- _Exercise description_: Once you find the line containing "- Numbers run" in the data below, copy it and each following line exactly, up to and including the line containing "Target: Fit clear", and nothing else.

──────────────────────────────

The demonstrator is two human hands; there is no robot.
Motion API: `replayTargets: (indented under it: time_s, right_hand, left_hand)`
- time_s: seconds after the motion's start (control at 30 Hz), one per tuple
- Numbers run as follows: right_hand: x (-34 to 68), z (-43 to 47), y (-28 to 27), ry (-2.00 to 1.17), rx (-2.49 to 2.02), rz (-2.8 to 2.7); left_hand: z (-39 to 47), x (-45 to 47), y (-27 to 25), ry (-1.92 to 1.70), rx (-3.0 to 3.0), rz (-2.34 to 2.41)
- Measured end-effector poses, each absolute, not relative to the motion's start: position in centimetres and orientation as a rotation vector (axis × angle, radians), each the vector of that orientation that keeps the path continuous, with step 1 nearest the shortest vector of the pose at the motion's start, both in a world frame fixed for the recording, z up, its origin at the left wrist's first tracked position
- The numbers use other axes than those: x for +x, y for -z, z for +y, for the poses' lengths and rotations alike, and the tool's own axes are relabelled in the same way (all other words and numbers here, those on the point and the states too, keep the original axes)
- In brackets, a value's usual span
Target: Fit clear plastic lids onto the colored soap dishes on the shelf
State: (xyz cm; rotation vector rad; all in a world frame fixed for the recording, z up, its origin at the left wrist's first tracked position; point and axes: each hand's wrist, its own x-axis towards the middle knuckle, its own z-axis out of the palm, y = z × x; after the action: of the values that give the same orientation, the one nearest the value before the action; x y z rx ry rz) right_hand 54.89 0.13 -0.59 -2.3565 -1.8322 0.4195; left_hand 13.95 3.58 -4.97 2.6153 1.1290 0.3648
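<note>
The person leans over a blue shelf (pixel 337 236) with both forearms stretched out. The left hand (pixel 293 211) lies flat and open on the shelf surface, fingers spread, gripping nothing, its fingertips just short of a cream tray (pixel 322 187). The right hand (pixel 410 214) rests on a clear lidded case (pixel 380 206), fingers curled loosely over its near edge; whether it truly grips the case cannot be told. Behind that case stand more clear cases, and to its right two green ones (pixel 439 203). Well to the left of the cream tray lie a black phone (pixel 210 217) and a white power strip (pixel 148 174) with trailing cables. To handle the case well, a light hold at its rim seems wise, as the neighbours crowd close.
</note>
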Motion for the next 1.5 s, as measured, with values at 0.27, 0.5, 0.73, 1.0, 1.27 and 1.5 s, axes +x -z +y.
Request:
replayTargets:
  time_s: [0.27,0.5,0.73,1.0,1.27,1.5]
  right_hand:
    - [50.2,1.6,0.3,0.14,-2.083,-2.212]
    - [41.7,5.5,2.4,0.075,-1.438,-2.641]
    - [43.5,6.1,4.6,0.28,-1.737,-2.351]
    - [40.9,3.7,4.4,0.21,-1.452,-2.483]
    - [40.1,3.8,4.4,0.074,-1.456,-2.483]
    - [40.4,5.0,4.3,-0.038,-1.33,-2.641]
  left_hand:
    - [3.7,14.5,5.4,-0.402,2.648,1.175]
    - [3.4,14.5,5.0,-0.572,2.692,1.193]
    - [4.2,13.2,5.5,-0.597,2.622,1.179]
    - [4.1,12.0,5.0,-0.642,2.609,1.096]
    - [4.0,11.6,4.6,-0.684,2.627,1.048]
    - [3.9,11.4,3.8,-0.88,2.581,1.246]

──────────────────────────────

- _Result of the exercise_:
- Numbers run as follows: right_hand: x (-34 to 68), z (-43 to 47), y (-28 to 27), ry (-2.00 to 1.17), rx (-2.49 to 2.02), rz (-2.8 to 2.7); left_hand: z (-39 to 47), x (-45 to 47), y (-27 to 25), ry (-1.92 to 1.70), rx (-3.0 to 3.0), rz (-2.34 to 2.41)
- Measured end-effector poses, each absolute, not relative to the motion's start: position in centimetres and orientation as a rotation vector (axis × angle, radians), each the vector of that orientation that keeps the path continuous, with step 1 nearest the shortest vector of the pose at the motion's start, both in a world frame fixed for the recording, z up, its origin at the left wrist's first tracked position
- The numbers use other axes than those: x for +x, y for -z, z for +y, for the poses' lengths and rotations alike, and the tool's own axes are relabelled in the same way (all other words and numbers here, those on the point and the states too, keep the original axes)
- In brackets, a value's usual span
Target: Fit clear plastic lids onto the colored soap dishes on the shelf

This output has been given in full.